### Task goal
Nothing but an exact copy of the data should be given.

Collected material START

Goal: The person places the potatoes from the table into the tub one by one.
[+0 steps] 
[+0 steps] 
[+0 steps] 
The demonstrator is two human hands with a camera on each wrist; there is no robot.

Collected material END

### Your solution
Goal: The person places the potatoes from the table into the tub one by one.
[+0 steps] 
[+0 steps] 
[+0 steps] 
The demonstrator is two human hands with a camera on each wrist; there is no robot.

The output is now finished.